## ACTIVITY
Could you print the listing again exactly, omitting the pictures?
■ ■ ■ ■
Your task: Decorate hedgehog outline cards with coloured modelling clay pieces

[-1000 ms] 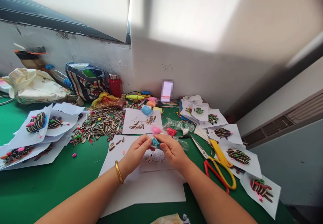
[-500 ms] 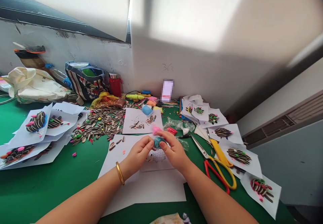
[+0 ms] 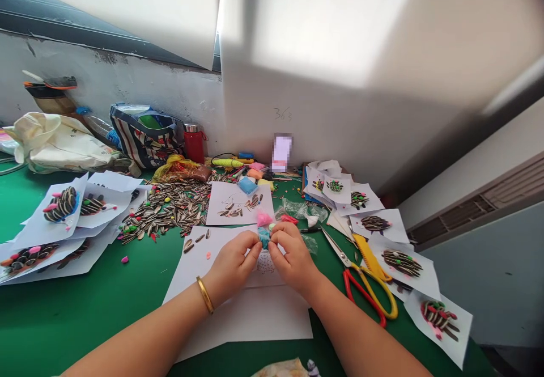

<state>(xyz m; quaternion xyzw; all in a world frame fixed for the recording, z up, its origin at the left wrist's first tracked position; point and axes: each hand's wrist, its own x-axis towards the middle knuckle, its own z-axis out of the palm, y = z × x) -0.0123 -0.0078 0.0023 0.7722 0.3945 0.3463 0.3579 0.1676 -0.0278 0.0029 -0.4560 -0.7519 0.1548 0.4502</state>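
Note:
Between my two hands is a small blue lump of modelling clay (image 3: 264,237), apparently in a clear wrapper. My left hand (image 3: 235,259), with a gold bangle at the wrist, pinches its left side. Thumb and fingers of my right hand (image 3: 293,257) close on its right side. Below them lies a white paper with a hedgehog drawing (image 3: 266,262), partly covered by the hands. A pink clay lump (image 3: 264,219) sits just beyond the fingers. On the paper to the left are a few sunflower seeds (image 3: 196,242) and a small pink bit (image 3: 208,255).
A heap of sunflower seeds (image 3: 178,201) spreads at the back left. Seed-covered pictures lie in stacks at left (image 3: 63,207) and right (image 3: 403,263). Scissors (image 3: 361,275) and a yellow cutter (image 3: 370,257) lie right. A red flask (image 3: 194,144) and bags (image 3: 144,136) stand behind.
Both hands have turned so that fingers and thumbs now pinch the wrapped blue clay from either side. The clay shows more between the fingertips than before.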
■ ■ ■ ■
## ANSWER SECTION
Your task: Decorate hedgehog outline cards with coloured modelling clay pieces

[-1000 ms] 
[-500 ms] 
[+0 ms] 

<state>(xyz m; quaternion xyzw; all in a world frame fixed for the recording, z up, its origin at the left wrist's first tracked position; point and axes: each hand's wrist, its own x-axis towards the middle knuckle, its own z-axis out of the palm, y = z × x) -0.0123 -0.0078 0.0023 0.7722 0.3945 0.3463 0.3579 0.1676 -0.0278 0.0029 -0.4560 -0.7519 0.1548 0.4502</state>
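Note:
Between my two hands is a small blue lump of modelling clay (image 3: 264,237), apparently in a clear wrapper. My left hand (image 3: 235,259), with a gold bangle at the wrist, pinches its left side. Thumb and fingers of my right hand (image 3: 293,257) close on its right side. Below them lies a white paper with a hedgehog drawing (image 3: 266,262), partly covered by the hands. A pink clay lump (image 3: 264,219) sits just beyond the fingers. On the paper to the left are a few sunflower seeds (image 3: 196,242) and a small pink bit (image 3: 208,255).
A heap of sunflower seeds (image 3: 178,201) spreads at the back left. Seed-covered pictures lie in stacks at left (image 3: 63,207) and right (image 3: 403,263). Scissors (image 3: 361,275) and a yellow cutter (image 3: 370,257) lie right. A red flask (image 3: 194,144) and bags (image 3: 144,136) stand behind.
Both hands have turned so that fingers and thumbs now pinch the wrapped blue clay from either side. The clay shows more between the fingertips than before.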

This completes the response to the exercise.